REPLIKNEWS, PANGKEP – Di antara laut yang kadang jinak, kadang menggulung tanpa kompromi, suara dari pulau-pulau terluar Pangkajene Kepulauan kembali mengetuk meja pusat kekuasaan di Jakarta. Ketua Komisi II DPRD Pangkep, Muh Lutfi Hanafi, berbicara lantang lewat sambungan telepon, suaranya terdengar seperti datang dari bibir pantai yang menunggu perahu singgah: warga kepulauan membutuhkan kapal perintis, dan kebutuhan itu bukan lagi sebatas aspirasi—melainkan desakan hidup sehari-hari.
Selama bertahun-tahun, sejumlah pulau di Pangkep hidup dalam ritme cuaca. Ketika angin bersahabat, perahu kecil bisa menyeberang. Tapi ketika gelombang meninggi, anak-anak absen sekolah, nelayan terkurung di rumah, dan hasil laut membusuk sebelum tiba di daratan. Mobilitas warga yang seharusnya sederhana berubah menjadi perjudian harian. Jarak antarpulau yang tidak terlalu jauh justru menjadi penghalang paling besar ketika tidak ada transportasi yang layak.
Lutfi menjelaskan bahwa minimnya armada membuat ongkos logistik melambung, dan ekonomi masyarakat pesisir merasakan dampaknya langsung. Hasil laut yang harusnya laris dan bernilai tinggi, justru dijual lebih murah karena biaya distribusi ikut membebani. Bukan hanya nelayan, pelaku usaha kecil pun merasakan sulitnya bergerak ketika laut adalah satu-satunya jalan.

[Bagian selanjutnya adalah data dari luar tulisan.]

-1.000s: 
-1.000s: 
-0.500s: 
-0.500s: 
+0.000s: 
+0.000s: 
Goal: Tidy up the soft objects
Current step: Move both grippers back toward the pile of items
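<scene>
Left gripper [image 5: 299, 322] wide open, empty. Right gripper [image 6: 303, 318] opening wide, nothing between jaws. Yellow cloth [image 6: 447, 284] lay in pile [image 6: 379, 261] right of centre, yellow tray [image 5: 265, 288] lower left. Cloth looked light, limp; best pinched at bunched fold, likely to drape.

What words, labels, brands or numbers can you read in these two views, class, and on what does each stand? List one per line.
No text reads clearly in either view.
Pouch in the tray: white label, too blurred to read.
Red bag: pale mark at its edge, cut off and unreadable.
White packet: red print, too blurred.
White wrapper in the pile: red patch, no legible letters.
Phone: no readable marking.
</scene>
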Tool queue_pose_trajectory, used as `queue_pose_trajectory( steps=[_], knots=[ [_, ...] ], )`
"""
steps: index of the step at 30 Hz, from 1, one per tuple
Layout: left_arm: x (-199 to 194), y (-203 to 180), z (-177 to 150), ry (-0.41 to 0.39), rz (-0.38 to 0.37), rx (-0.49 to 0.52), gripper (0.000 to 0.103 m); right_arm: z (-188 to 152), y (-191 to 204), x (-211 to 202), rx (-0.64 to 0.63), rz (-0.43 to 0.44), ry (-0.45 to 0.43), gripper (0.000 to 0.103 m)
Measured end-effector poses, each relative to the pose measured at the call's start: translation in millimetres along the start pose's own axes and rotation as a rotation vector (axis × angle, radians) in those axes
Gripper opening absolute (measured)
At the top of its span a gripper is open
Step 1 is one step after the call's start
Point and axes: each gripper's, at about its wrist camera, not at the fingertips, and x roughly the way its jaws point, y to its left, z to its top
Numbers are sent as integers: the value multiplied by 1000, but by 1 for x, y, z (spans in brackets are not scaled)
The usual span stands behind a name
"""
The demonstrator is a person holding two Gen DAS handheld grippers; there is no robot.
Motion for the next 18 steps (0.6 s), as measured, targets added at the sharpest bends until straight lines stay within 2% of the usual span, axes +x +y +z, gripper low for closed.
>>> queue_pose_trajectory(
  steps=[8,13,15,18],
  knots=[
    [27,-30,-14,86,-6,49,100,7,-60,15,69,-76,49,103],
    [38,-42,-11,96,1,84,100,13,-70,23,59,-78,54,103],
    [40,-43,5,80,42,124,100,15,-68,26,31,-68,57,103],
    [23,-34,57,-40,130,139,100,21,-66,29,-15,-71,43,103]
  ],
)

Komisi II DPRD Pangkep saat ini berada di Jakarta—mengurus langsung permohonan kapal perintis ke Kementerian Perhubungan. Lutfi berharap kementerian tidak hanya membaca data, tapi juga mendengar denyut hidup warga pulau yang selama ini terpinggirkan jarak, cuaca, dan kebijakan.
“Kami mengurus langsung kebutuhan kapal perintis. Semoga perjuangan ini mendapat respons positif dan segera terwujud demi masyarakat pulau,” ucapnya, penuh keyakinan meski tahu proses di pusat tidak selalu cepat.

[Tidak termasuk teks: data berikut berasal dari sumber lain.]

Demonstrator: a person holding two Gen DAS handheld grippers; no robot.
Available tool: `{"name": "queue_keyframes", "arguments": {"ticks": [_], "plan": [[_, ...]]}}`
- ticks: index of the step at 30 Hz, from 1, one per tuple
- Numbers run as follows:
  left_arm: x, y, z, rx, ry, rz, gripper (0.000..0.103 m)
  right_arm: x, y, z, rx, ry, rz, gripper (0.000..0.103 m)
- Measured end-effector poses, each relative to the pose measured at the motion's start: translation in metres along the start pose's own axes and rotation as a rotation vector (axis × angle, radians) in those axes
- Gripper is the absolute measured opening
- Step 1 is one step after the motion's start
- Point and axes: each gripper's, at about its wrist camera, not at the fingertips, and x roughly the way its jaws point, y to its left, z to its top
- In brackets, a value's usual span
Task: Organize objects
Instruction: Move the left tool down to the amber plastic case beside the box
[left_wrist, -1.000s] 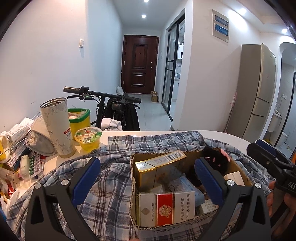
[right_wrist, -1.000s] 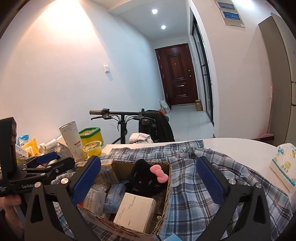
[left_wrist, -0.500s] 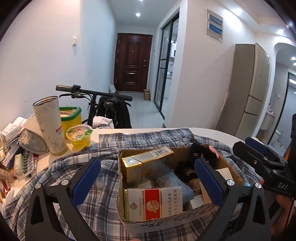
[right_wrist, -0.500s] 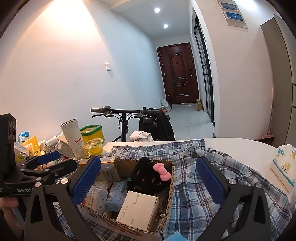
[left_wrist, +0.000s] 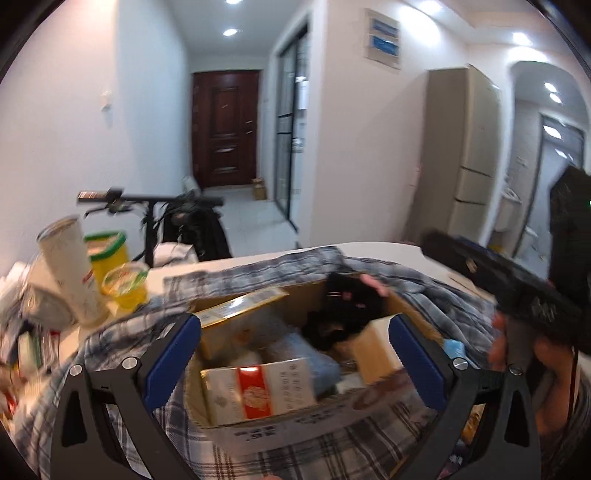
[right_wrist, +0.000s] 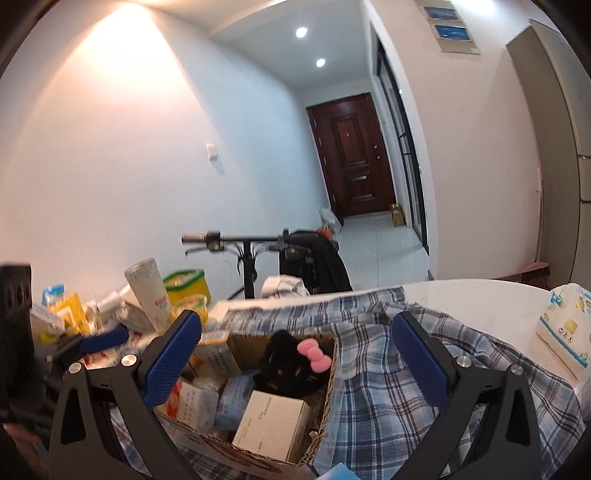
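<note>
A cardboard box (left_wrist: 295, 430) (right_wrist: 325, 373) stands on a plaid cloth (left_wrist: 110, 347) (right_wrist: 376, 387). It holds a red-and-white carton (left_wrist: 262, 391), a gold box (left_wrist: 240, 306), a black plush with a pink bow (right_wrist: 295, 362) (left_wrist: 347, 306) and a white carton (right_wrist: 273, 424). My left gripper (left_wrist: 295, 354) is open and empty, hovering over the box. My right gripper (right_wrist: 295, 354) is open and empty above the box's right side. It also shows at the right of the left wrist view (left_wrist: 517, 291).
A white tumbler (left_wrist: 74, 269) (right_wrist: 147, 295), a yellow tub (left_wrist: 107, 251), a jelly cup (left_wrist: 125, 284) and piled packets (right_wrist: 62, 317) stand at the left. A tissue pack (right_wrist: 565, 325) lies at the right on the white table (right_wrist: 480, 302). A scooter (right_wrist: 251, 258) stands behind.
Both grippers have shifted left relative to the table and come closer over the box. The left wrist view is now blurred by motion. Both stay open.
</note>
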Motion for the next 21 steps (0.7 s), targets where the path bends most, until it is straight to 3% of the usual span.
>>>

Kapal perintis yang mereka perjuangkan bukan hanya soal transportasi. Ia adalah jembatan pemerataan pembangunan. Dengan armada yang memadai, akses barang menjadi lebih teratur, pelayanan kesehatan dan pendidikan bisa lebih mudah menjangkau pulau-pulau kecil, dan warga tidak lagi harus menunggu cuaca untuk kegiatan penting yang seharusnya berlangsung setiap hari.
Lutfi juga menegaskan bahwa pemerintah pusat memegang peran besar dalam mewujudkan kebutuhan ini. Daerah kepulauan seperti Pangkep tidak mampu menanggung beban anggaran sendiri. Tanpa dukungan pusat, kesenjangan antarwilayah akan tetap menganga.

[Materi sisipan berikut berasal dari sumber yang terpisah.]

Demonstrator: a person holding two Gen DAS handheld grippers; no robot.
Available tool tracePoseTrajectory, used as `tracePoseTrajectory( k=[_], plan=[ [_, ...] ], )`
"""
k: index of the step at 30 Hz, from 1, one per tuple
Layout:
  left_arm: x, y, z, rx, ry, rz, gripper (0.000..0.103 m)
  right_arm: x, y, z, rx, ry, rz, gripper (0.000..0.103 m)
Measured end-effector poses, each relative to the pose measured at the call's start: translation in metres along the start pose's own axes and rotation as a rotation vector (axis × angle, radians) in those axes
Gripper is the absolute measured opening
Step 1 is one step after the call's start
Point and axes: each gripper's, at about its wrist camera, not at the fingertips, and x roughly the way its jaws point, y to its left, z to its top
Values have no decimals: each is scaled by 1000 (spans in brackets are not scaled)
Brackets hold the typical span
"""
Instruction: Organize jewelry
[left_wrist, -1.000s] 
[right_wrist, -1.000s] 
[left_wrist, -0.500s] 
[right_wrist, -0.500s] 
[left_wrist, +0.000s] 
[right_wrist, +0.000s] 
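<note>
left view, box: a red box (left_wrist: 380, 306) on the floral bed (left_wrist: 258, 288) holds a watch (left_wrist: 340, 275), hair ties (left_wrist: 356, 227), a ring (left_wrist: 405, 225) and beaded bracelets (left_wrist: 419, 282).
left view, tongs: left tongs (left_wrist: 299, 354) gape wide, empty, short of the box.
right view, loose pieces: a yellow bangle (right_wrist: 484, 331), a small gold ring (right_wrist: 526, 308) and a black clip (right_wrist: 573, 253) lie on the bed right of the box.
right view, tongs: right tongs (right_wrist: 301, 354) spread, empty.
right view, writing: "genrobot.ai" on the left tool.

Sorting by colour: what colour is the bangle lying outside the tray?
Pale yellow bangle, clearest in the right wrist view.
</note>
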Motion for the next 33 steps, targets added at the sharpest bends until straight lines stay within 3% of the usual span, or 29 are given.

Meski tantangan masih panjang, Lutfi optimistis. Ada desakan yang datang dari dasar laut, dari jaring-jaring nelayan, dari ruang kelas yang menunggu buku baru, dari dermaga-dermaga kecil yang sudah lama menanti kapal singgah. Semua itu menjadikan perjuangan ini lebih dari sekadar administrasi: ini soal memastikan bahwa masyarakat kepulauan tidak dibiarkan hidup di pinggir republik.
“Kami bekerja agar masyarakat kepulauan tidak lagi terpinggirkan. Semoga apa yang kami perjuangkan segera terealisasi,” tutupnya.
Di balik pernyataan itu, ada harapan yang tidak kalah besar dari gelombang laut: bahwa pulau-pulau kecil Pangkep akan segera terhubung, tidak hanya oleh air, tetapi oleh perhatian negara.